Metadata-Version: 2.1
Name: cotk
Version: 0.0.2
Summary: Conversational Toolkits
Home-page: https://github.com/thu-coai/cotk
Author: thu-coai
Author-email: thu-coai-developer@googlegroups.com
License: Apache
Description: 
        # Conversational Toolkits
        
        [![CodeFactor](https://www.codefactor.io/repository/github/thu-coai/cotk/badge)](https://www.codefactor.io/repository/github/thu-coai/cotk)
        [![codebeat badge](https://codebeat.co/badges/dc64db27-7e25-4fea-a231-3c9baac916f8)](https://codebeat.co/projects/github-com-thu-coai-cotk-master)
        [![Coverage Status](https://coveralls.io/repos/github/thu-coai/cotk/badge.svg?branch=master)](https://coveralls.io/github/thu-coai/cotk?branch=master)

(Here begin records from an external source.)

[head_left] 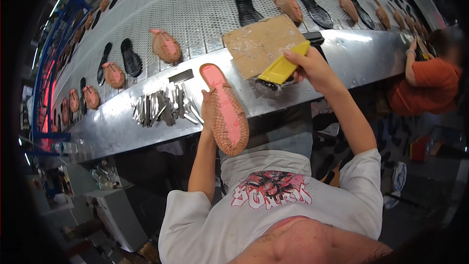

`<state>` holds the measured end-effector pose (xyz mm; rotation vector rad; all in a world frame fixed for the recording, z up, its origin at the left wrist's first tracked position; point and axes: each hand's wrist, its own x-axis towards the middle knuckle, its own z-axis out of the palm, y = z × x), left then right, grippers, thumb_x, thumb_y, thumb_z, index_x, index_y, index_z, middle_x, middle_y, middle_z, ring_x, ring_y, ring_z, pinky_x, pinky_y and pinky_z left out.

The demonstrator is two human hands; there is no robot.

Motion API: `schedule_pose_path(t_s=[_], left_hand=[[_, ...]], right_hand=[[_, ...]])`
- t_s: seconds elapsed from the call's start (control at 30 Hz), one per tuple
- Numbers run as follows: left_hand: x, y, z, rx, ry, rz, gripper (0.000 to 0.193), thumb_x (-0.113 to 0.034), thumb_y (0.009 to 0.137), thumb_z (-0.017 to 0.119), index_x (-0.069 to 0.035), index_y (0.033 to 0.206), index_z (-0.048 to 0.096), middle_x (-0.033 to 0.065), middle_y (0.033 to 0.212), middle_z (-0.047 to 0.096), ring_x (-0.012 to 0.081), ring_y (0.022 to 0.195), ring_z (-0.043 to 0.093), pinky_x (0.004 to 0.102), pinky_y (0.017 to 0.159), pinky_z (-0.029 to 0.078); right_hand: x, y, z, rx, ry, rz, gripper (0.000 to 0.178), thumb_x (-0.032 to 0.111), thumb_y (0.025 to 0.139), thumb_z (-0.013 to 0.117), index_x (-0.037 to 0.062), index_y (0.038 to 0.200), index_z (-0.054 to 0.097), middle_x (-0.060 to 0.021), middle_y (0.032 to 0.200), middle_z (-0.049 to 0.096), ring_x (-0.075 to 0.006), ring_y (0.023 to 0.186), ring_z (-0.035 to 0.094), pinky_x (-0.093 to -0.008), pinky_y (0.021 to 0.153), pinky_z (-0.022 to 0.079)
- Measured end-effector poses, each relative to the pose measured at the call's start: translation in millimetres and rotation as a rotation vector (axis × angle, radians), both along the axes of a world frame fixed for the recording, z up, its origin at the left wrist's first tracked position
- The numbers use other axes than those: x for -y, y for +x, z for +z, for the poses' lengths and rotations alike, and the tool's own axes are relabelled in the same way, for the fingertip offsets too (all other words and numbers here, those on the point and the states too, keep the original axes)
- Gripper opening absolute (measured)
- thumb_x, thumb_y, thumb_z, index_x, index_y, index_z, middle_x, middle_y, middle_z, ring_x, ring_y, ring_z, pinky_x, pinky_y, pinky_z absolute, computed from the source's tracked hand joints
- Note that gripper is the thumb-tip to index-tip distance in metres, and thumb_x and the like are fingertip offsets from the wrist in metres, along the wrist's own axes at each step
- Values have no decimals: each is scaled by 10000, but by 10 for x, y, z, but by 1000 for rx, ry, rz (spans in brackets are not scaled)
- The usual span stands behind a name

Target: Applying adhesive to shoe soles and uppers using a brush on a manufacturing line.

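My left hand (pixel 207 110) is closed around a brown woven shoe upper (pixel 240 129) at the table's near edge, its pink underside turned up. In my right hand (pixel 312 66) is a wide yellow-handled brush (pixel 286 63), tilted so its dark bristles point down and to the left. The bristles meet the near edge of a tan board (pixel 256 41) smeared with shiny residue, where a dark wet patch shows. My left fingers are mostly hidden behind the upper.
Metal table (pixel 115 134) along my front. Dark and silvery strips (pixel 161 105) lie left of the upper, beside a dark flat bar (pixel 181 76). Beyond, a mesh conveyor (pixel 195 5) carries several uppers (pixel 166 46) and black soles (pixel 131 57). A person in orange (pixel 430 85) works at right.
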<state>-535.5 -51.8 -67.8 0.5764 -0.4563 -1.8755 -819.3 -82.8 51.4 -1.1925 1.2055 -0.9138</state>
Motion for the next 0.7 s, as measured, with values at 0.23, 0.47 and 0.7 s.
schedule_pose_path(t_s=[0.23,0.47,0.7], left_hand=[[-210,-313,630,149,140,14,587,-500,971,274,18,1060,534,91,842,607,159,695,600,293,631,520],[-173,-261,592,204,124,-17,576,-509,962,298,-3,983,573,71,761,601,141,600,574,261,546,485],[-234,-332,636,185,126,-60,559,-481,968,309,10,988,575,79,771,609,173,644,602,297,594,507]], right_hand=[[-571,502,62,180,-302,-71,152,99,871,619,-51,896,619,-83,791,635,-118,660,584,-240,597,469],[-752,648,255,-171,-907,439,145,43,738,708,-15,858,651,-94,792,638,-226,704,613,-297,641,480],[-645,531,192,-310,-1007,217,157,22,717,692,-4,866,650,-109,802,629,-256,734,618,-337,656,499]])
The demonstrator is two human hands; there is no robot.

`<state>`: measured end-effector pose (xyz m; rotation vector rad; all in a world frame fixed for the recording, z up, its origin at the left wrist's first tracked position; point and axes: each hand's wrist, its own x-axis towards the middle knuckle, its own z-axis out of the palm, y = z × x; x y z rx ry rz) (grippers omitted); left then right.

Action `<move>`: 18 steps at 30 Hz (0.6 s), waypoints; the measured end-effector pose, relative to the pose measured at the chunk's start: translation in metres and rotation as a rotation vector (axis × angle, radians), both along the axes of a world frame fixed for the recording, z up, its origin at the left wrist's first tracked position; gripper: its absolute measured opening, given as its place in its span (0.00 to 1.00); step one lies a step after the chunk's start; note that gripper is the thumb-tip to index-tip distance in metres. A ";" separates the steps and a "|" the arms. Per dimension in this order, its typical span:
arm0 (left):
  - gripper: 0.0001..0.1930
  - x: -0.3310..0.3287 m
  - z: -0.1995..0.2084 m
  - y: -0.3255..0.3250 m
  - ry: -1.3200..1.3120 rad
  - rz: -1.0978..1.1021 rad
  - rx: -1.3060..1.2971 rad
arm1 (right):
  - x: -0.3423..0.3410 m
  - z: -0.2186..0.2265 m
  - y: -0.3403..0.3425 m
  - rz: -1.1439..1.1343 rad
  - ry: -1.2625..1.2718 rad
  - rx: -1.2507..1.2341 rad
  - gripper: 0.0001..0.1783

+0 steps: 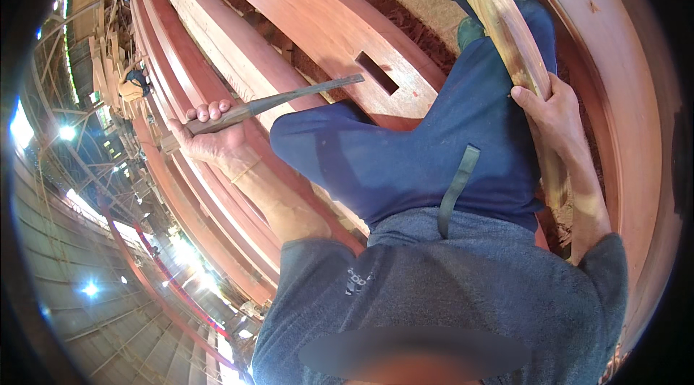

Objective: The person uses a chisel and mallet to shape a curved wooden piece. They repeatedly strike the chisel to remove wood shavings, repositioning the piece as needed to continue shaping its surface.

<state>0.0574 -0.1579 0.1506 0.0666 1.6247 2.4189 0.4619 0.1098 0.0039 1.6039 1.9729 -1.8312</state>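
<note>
My left hand (220, 143), palm turned up, has its fingers wrapped round the wooden handle of a long chisel (307, 91). The narrow metal blade points right, its tip a little left of a rectangular mortise hole (377, 73) cut in a reddish timber beam (311, 5). Whether the tip touches the beam I cannot tell. In my right hand (558, 114) is a thick, slightly curved wooden club (506, 23), gripped near its middle. Its broad end reaches up over my right leg, and its lower part runs down beside my thigh.
Several long timber beams (217, 31) lie side by side to the left. Another large curved timber (607, 60) flanks my right side. Wood shavings (426, 34) cover the ground beyond the mortised beam. A person (134, 84) is far off at the left, under the shed roof.
</note>
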 end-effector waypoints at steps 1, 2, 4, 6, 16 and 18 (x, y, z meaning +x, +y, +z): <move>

        [![Build Status](https://travis-ci.com/thu-coai/cotk.svg?branch=master)](https://travis-ci.com/thu-coai/cotk)
        [![Actions Status](https://github.com/thu-coai/cotk/workflows/windows/badge.svg)](https://github.com/thu-coai/cotk/actions)
        [![Actions Status](https://github.com/thu-coai/cotk/workflows/macos/badge.svg)](https://github.com/thu-coai/cotk/actions)
        
        ``cotk`` is an open-source lightweight framework for model building and evaluation.
        We provides standard dataset and evaluation suites in the domain of general language generation.
        It easy to use and make you focus on designing your models!
        
        Features included:
        
         * Light-weight, easy to start. Don't bother your way to construct models.
         * Predefined standard datasets, in the domain of language modeling, dialog generation and more.
         * Predefined evaluation suites, test your model with multiple metrics in several lines.
         * A dashboard to show experiments, compare your and others' models fairly.
         * Long-term maintenance and consistent development.
        
        This project is a part of ``dialtk`` (Toolkits for Dialog System by Tsinghua University), you can follow [dialtk](http://coai.cs.tsinghua.edu.cn/dialtk/) or [cotk](http://coai.cs.tsinghua.edu.cn/dialtk/cotk/) on our home page.
        
        **Quick links**
        
        * [Tutorial & Documents](https://thu-coai.github.io/cotk_docs/)
        * [Dashboard](http://coai.cs.tsinghua.edu.cn/dashboard/)
        
        **Index**
        
        - [Installation](#installation)
          - [Requirements](#requirements)
          - [Install from pip](#install-from-pip)
          - [Install from source](#install-from-source)
        - [Quick Start](#quick-start)
          - [Dataloader](#Dataloader)
          - [Metrics](#metrics)
          - [Publish Experiments](#publish-experiments)
          - [Reproduce Experiments](#reproduce-experiments)
          - [Predefined Models](#predefined-models)
        - [Issues](#issues)
        - [Contributions](#Contributions)
        - [Team](#team)
        - [License](#license)
        
        
        
        ## Installation
        
        ### Requirements
        
        -  python 3
        -  numpy >= 1.13
        -  nltk >= 3.4
        -  tqdm >= 4.30
        -  checksumdir >= 1.1
        -  pytorch >= 1.0.0 (optional, used for calculation of perplexity)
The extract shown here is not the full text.